Wednesday, April 20, 2005

A BLOODY ADVENTURE THIS WAS

Yesterday was one of those Tough Days at the Great Corporate Salt Mine.

No, not really.

One of my Weighty Responsibilities of the Day was to accompany a colleague on a golf outing with a customer. The customer sent two of their guys to meet with our guy, so our guy decided that he needed a Fourth Guy to even things up.

Dat’s me: Elisson, the Handy Fourth Guy.

The golf itself was pleasant enough, although my on-again, off-again skills were painfully rusty from months of inexcusable disuse. The fun began as we repaired to the locker room to clean up for dinner.

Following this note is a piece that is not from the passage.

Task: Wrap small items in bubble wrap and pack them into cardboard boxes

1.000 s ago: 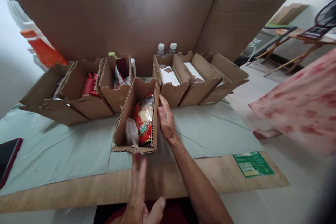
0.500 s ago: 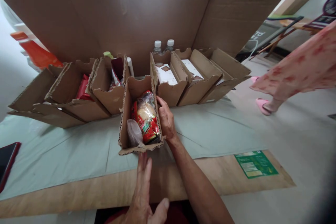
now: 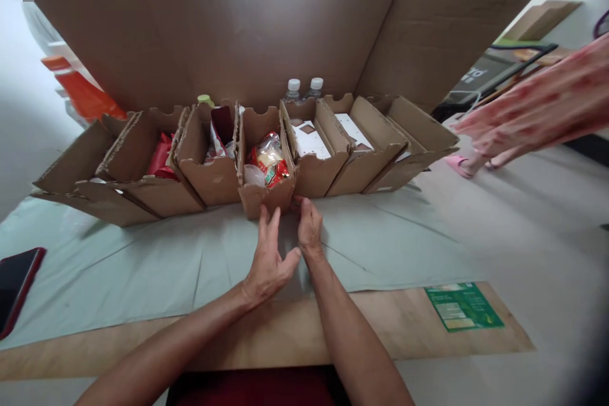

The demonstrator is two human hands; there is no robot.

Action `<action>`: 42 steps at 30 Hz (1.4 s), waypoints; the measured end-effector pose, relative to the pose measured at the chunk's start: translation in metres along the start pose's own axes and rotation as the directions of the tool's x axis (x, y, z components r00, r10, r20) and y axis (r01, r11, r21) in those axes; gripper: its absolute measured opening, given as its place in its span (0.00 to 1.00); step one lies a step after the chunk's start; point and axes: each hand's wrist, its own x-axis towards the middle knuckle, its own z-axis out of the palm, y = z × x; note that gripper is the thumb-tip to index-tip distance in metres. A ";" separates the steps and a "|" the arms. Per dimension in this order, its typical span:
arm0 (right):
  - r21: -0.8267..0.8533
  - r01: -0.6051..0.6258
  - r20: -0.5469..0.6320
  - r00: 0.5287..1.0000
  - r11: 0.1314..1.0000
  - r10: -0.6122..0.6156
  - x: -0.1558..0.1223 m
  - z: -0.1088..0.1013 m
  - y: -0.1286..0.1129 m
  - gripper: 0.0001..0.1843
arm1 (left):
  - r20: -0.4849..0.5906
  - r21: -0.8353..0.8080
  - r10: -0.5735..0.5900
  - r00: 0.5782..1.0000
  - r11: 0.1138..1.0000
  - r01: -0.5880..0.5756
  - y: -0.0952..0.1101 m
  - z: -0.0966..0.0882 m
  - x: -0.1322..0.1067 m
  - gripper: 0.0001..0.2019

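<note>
A narrow cardboard box [image 3: 266,202] stands in the middle of a row, its front jutting slightly forward of its neighbours. Inside it lie red-and-clear snack packets [image 3: 271,155] and a pale plastic wrapper [image 3: 254,176]. My left hand [image 3: 271,260] is open with fingers outstretched, the tips at the lower front of this box. Beside its lower right corner is my right hand [image 3: 310,226], fingers loosely bent and not wrapped around anything; whether the fingertips touch the box I cannot tell.
More cardboard boxes [image 3: 221,181] flank it, holding a red packet [image 3: 162,157] and white cartons [image 3: 310,139]. Behind stand clear bottles [image 3: 294,90], an orange bottle [image 3: 85,92] and a tall cardboard panel [image 3: 266,25]. A phone [image 3: 19,285] lies left. A person in a patterned pink garment [image 3: 537,108] stands right.
The snack box has moved away from me, into the row. Both hands have moved forward; the right one has gone from the box's side to its lower front corner. The view has shifted slightly.
</note>
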 end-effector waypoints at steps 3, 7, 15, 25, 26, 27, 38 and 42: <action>-0.018 -0.002 -0.015 1.000 1.000 0.002 0.001 0.000 0.003 0.33 | -0.016 0.013 0.008 1.000 1.000 -0.008 -0.010 0.003 0.018 0.43; -0.034 0.005 -0.006 1.000 0.999 -0.005 0.002 0.000 0.006 0.31 | -0.016 0.042 0.033 0.999 0.999 -0.033 -0.016 0.003 0.047 0.44; -0.043 0.063 -0.001 0.998 0.997 -0.063 -0.003 -0.002 -0.011 0.25 | 0.032 0.051 0.020 0.999 0.998 -0.022 -0.016 -0.008 0.044 0.43; -0.250 0.538 0.494 0.786 0.805 -0.371 0.001 0.067 -0.129 0.28 | -0.335 0.383 0.049 0.941 0.919 0.088 -0.067 -0.103 -0.105 0.17; -0.317 0.580 0.538 0.761 0.751 -0.361 0.009 0.080 -0.138 0.30 | -0.361 0.408 0.075 0.930 0.909 0.085 -0.071 -0.108 -0.114 0.17; -0.381 0.608 0.568 0.748 0.697 -0.342 0.016 0.093 -0.145 0.30 | -0.376 0.431 0.111 0.920 0.900 0.067 -0.075 -0.110 -0.121 0.16; -0.577 0.650 0.593 0.750 0.495 -0.293 -0.030 0.094 -0.162 0.09 | -0.478 0.363 0.139 0.867 0.930 0.050 -0.078 -0.115 -0.133 0.19; -0.408 0.738 0.639 0.651 0.538 -0.409 -0.100 0.054 -0.171 0.11 | -0.478 0.291 0.068 0.876 0.953 0.085 -0.065 -0.113 -0.146 0.20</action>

This particular Country Club is a big, impressive, Jack Nicklaus-designed affair in one of Atlanta’s northern ’burbs. Whitney Houston and Bobby Brown own a house that sits between the sixteenth green and the seventeenth tee, a gaudy monument to Pop Culture Excess. The locker room itself is spacious and well-appointed. I grabbed a guest locker, stripped down, jumped in the shower, washed up, got out, toweled off, got dressed: the usual Post-Golf Routine. Next step in the process was to throw my used towel into the Club Hamper.

That’s when I noticed a trail of blood that appeared to lead from the other wing of the locker room into one of the shower stalls. It was a respectable spatter trail, punctuated by larger splotches, as though someone was bleeding from a leg or foot and had walked from the locker room to the shower stall. Jackson Pollock would’ve been proud.

I called into the stall, not having any idea who might be in there. The answering voice established that it was my colleague, a gentleman to whom I will refer as “Irish Tommy.” [This is to distinguish him from “Italian Tommy,” another colleague that I will be visiting later this week.] The stall door was open…

…and there stood Irish Tommy, trying to stanch a gusher of blood that was issuing from his left shin. The blood was squirting out in an arc, as though his leg were taking a demonic piss. I could see that the flow was not pulsatile, so it was not a punctured artery – good – but I had never seen so much blood in my life outside of a Red Cross donor center. It was all over the shower stall floor.

“Jesus, Tom! We gotta get some pressure on that thing!” I ran to get some towels to make a clean compress and instructed Irish Tommy to keep pressure on the offending vein. A handful of bandages and some adhesive tape to hold the whole mess together, and we got matters under control.

It seems my friend has a wonky varicose vein that wraps completely around his leg. He’s had problems with this bad boy before…but now he’s going to have to do something about it. Something surgical.

I can tell you that whoever washes the towels there is going to have a frickin’ coronary when they see the pile of blood-soaked towels in the hamper. Probably, the Towel Guy will start scouring the locker room, looking for the guy who got shot over a Golf Handicap Dispute or some such.

With Irish Tommy bandaged up and no longer leaking fluid, we had one more thing to do: eat dinner.

And Tommy was a good patient, following kindly old Doctor Elisson’s instructions to the letter: eat plenty of nice, red beefsteak, washed down with lashings of Kenwood’s Jack London Vineyards Cabernet Sauvignon. ’Cause when Red Stuff comes out, ya gotta put Red Stuff back in.